Provided material →
----------
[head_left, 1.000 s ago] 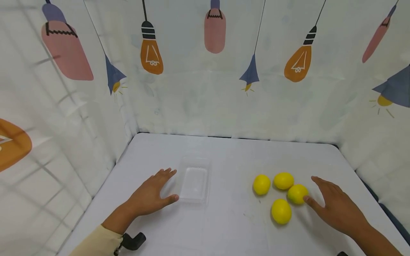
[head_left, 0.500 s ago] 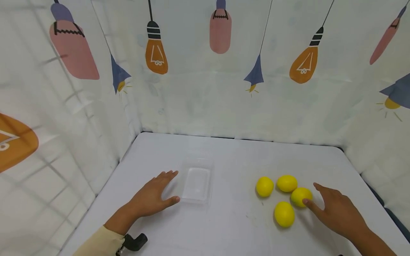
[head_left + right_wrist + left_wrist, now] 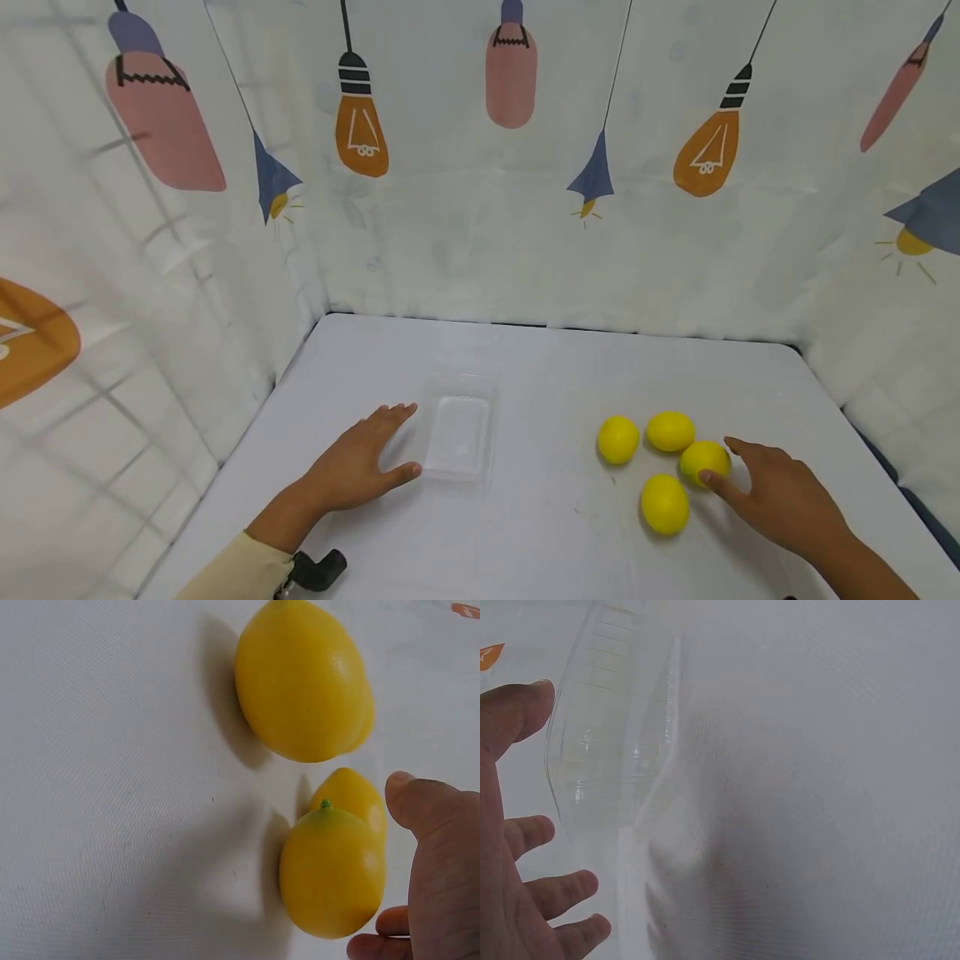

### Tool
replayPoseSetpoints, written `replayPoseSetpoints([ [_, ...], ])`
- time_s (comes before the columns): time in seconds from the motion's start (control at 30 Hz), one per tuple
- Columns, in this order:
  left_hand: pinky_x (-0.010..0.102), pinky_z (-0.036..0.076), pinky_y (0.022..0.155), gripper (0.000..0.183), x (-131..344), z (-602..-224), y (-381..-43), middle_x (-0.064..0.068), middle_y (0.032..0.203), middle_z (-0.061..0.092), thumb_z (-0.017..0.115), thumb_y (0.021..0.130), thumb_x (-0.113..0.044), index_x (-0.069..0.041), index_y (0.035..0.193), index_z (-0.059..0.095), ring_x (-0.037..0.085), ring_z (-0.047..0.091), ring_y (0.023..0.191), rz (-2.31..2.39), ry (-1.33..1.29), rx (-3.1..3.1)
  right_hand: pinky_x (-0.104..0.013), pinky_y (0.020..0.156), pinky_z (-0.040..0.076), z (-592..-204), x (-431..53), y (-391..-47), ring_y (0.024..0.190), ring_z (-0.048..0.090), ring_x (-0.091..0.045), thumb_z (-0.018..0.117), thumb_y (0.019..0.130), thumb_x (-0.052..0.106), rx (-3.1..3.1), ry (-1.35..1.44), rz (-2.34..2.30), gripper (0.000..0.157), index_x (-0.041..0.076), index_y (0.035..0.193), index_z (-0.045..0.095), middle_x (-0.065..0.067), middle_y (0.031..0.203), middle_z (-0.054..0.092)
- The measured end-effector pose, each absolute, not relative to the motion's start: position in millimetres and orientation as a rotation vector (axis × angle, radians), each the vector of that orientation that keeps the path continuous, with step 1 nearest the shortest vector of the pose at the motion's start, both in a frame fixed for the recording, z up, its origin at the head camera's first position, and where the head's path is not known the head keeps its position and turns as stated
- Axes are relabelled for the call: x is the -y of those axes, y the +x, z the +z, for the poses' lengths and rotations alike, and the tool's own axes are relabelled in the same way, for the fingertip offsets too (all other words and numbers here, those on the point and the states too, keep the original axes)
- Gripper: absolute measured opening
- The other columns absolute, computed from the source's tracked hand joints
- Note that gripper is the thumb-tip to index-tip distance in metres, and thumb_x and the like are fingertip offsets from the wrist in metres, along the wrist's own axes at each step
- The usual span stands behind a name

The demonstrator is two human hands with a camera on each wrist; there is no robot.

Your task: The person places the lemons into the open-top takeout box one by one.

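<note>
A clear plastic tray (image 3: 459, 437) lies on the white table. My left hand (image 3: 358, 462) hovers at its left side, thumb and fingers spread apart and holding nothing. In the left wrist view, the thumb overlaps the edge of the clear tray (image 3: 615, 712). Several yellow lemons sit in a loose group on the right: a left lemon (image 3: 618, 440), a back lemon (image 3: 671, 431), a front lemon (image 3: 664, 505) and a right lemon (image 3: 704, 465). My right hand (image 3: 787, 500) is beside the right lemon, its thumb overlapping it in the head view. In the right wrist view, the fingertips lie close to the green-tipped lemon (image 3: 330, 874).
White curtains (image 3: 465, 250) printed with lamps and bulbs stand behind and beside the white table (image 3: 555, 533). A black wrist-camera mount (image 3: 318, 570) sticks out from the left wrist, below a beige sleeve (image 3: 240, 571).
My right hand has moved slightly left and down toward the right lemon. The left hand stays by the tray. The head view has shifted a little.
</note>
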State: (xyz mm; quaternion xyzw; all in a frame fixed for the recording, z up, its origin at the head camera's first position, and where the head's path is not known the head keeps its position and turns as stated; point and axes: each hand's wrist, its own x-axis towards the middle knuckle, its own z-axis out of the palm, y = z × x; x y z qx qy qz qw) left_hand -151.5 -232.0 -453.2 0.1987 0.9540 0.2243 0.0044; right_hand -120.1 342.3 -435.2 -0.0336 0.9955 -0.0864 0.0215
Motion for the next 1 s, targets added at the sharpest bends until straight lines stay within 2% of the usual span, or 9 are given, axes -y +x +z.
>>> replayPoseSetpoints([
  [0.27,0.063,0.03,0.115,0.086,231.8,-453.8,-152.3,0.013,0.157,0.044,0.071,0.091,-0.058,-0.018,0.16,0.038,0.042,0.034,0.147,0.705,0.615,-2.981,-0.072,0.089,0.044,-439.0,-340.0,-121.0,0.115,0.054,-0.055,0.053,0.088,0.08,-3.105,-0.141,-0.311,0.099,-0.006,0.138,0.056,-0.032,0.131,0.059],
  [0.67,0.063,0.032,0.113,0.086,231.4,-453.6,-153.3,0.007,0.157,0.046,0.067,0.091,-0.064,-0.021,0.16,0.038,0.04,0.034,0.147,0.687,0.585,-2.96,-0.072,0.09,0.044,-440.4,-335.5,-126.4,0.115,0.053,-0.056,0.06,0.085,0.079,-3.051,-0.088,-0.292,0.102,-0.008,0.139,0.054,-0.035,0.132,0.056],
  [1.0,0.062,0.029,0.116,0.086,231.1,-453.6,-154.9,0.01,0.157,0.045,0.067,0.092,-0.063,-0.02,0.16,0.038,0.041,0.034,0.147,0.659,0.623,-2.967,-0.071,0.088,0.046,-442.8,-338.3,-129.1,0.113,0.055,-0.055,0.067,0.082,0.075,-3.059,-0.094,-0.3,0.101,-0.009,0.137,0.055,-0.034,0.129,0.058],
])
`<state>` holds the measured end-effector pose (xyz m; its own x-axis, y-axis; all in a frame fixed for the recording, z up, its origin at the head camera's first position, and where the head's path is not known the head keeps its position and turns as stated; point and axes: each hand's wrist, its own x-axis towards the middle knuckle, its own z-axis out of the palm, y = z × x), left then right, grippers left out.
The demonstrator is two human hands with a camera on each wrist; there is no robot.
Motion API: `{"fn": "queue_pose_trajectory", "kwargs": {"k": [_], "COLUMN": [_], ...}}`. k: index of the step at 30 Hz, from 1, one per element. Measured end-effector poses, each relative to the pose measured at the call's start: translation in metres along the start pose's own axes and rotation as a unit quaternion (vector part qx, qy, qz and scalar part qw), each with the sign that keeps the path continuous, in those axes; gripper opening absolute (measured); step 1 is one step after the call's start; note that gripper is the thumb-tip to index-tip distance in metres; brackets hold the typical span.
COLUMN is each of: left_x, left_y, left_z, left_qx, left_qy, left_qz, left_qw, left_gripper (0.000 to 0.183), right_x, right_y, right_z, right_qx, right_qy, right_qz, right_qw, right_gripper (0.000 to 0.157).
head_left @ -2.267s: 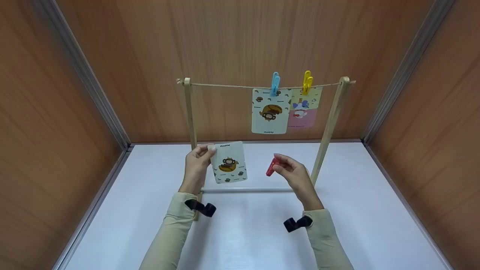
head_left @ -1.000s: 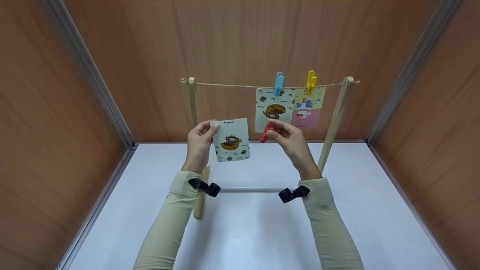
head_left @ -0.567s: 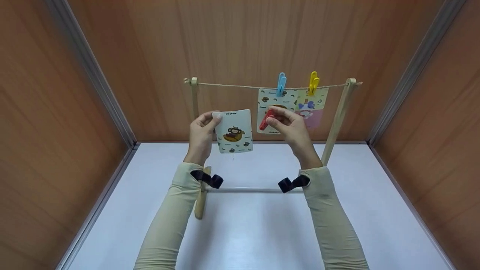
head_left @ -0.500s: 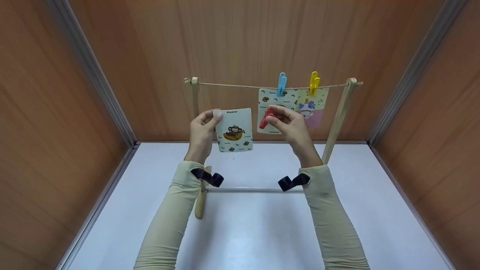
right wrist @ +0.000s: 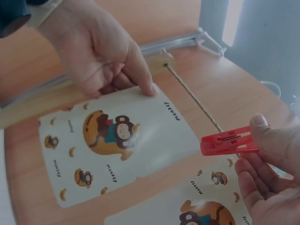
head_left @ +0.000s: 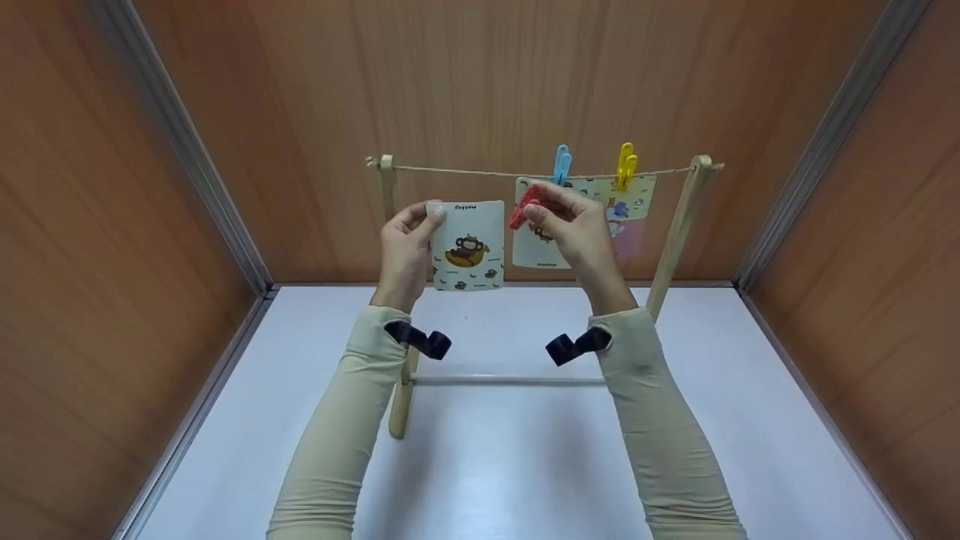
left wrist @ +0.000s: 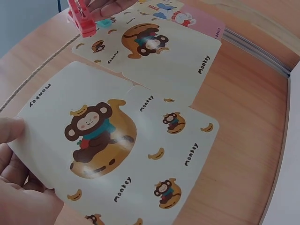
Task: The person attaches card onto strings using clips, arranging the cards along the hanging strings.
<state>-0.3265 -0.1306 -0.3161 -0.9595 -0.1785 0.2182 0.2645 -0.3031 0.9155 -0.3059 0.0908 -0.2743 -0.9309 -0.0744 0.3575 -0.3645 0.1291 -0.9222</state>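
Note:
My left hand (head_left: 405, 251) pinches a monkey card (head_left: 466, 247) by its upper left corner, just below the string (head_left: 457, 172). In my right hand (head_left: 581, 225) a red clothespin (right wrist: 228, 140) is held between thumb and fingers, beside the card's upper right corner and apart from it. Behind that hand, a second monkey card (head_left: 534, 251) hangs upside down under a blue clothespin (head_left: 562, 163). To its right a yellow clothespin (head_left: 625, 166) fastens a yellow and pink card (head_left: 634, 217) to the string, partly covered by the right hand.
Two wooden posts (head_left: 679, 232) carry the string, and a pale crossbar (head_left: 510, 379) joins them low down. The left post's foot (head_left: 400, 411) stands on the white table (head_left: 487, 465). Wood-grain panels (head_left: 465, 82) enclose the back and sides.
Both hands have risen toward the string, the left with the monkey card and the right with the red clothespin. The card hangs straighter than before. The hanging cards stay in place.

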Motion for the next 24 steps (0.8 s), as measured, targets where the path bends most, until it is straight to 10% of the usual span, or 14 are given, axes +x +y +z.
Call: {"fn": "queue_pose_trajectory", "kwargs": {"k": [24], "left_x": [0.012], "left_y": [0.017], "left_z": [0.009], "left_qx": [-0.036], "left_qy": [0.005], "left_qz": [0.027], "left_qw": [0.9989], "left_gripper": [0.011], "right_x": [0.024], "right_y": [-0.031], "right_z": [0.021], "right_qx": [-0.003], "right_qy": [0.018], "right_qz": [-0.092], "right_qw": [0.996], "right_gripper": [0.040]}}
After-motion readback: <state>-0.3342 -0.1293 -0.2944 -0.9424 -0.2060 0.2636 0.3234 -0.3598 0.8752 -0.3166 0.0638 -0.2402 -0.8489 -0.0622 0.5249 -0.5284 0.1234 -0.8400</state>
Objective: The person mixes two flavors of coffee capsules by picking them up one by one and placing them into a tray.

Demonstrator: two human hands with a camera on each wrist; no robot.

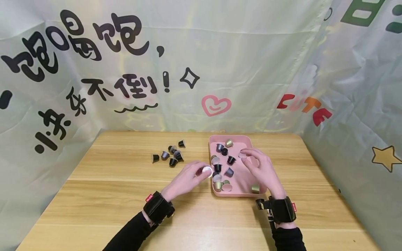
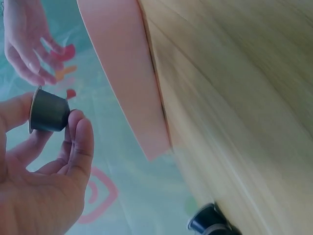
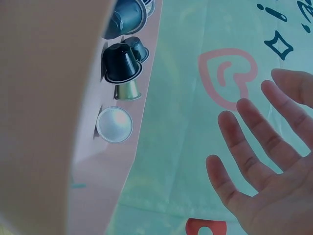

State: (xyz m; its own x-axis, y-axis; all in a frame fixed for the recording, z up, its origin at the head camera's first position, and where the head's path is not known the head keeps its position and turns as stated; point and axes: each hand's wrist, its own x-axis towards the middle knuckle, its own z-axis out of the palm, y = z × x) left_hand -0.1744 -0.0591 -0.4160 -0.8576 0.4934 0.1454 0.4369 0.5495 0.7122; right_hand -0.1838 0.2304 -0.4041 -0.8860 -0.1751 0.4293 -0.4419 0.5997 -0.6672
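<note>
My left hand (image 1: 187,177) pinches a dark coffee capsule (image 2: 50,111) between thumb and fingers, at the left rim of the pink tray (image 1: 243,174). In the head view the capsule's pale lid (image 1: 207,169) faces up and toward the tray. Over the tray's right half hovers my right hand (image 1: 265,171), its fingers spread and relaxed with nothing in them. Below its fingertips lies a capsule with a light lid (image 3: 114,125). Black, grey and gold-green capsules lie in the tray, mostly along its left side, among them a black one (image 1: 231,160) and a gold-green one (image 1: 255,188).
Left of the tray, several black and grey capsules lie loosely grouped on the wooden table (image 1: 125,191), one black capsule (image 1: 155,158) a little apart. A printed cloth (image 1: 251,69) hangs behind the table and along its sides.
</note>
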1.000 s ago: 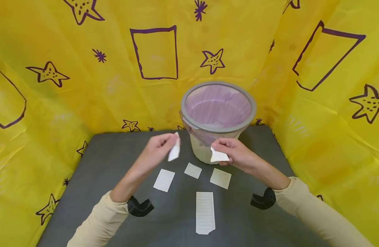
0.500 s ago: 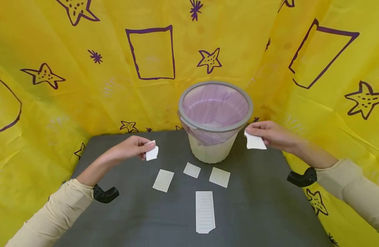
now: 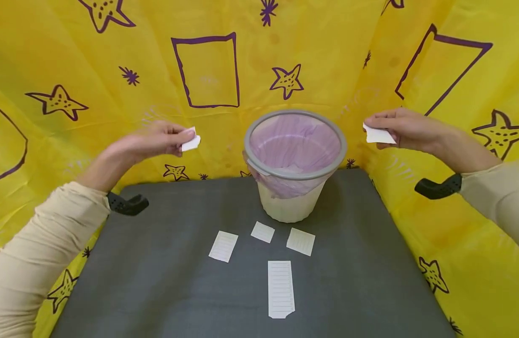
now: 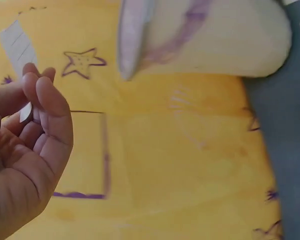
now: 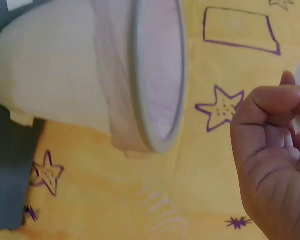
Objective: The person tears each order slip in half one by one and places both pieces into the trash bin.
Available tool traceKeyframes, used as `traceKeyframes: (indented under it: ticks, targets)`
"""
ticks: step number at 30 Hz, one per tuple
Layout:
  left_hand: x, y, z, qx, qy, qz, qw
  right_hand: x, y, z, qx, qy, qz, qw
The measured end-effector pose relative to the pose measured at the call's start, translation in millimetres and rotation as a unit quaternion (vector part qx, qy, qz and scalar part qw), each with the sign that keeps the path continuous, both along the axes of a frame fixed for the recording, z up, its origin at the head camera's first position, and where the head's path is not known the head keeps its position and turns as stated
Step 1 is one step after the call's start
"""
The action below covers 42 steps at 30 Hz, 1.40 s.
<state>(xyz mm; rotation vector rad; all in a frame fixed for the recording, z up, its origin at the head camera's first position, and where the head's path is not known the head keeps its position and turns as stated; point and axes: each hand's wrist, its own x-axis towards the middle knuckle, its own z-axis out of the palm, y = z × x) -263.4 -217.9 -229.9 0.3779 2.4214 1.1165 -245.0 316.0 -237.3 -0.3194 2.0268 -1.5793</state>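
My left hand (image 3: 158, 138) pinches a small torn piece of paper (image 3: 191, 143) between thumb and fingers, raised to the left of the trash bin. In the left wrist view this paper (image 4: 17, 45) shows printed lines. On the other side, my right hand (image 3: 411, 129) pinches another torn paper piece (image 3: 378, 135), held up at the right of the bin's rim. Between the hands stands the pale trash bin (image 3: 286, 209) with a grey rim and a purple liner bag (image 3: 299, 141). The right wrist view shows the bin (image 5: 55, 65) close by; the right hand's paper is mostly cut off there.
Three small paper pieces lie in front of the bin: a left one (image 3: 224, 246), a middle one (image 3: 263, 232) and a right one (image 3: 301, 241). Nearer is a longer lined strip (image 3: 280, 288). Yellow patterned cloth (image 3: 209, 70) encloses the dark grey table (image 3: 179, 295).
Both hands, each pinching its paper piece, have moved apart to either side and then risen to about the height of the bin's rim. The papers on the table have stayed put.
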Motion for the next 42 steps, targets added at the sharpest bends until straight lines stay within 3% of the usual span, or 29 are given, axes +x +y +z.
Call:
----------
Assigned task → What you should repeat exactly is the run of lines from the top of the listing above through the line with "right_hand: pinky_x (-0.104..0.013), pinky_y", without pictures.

Response to this exercise →
[head_left, 1.000 s ago] 
[head_left, 0.500 s ago] 
[head_left + right_wrist + left_wrist, now] 

### Tool
replayPoseSetpoints, written `replayPoseSetpoints([ [_, ...], ])`
- time_s (comes before the columns): time in seconds from the motion's start (control at 30 Hz), one per tuple
- Columns, in this order:
  left_hand: pinky_x (-0.010..0.102), pinky_z (-0.036..0.076), pinky_y (0.022..0.155), gripper (0.000..0.183), x (-131..344), z (-602..-224), y (-381..-43), middle_x (-0.064..0.068), middle_y (0.032..0.203), middle_z (-0.061..0.092), thumb_z (-0.017..0.115), thumb_y (0.021..0.130), thumb_x (-0.113..0.044), index_x (-0.069..0.041), index_y (0.035..0.193), index_z (-0.059..0.095), ring_x (-0.037..0.085), ring_z (-0.047..0.091), ring_y (0.023..0.191), rz (-2.31..2.39), ry (-1.33..1.29), rx (-3.1..3.1)
  right_hand: pinky_x (-0.104..0.013), pinky_y (0.020..0.156), pinky_z (-0.040..0.076), z (-592..-204), x (-431..53), y (-391..-47), ring_y (0.024..0.190), ring_z (-0.048..0.090), ring_x (-0.091..0.045), thumb_z (-0.018..0.117), thumb_y (0.019..0.130), thumb_x (-0.052..0.106), rx (-3.1..3.1), ry (-1.35..1.44), rz (-2.34..2.30), gripper (0.000..0.157), index_x (-0.041..0.076), index_y (0.035..0.193), index_z (-0.045..0.095), middle_x (-0.065..0.067), middle_y (0.031..0.203), middle_z (-0.054..0.092)

The output above is complete as it stands.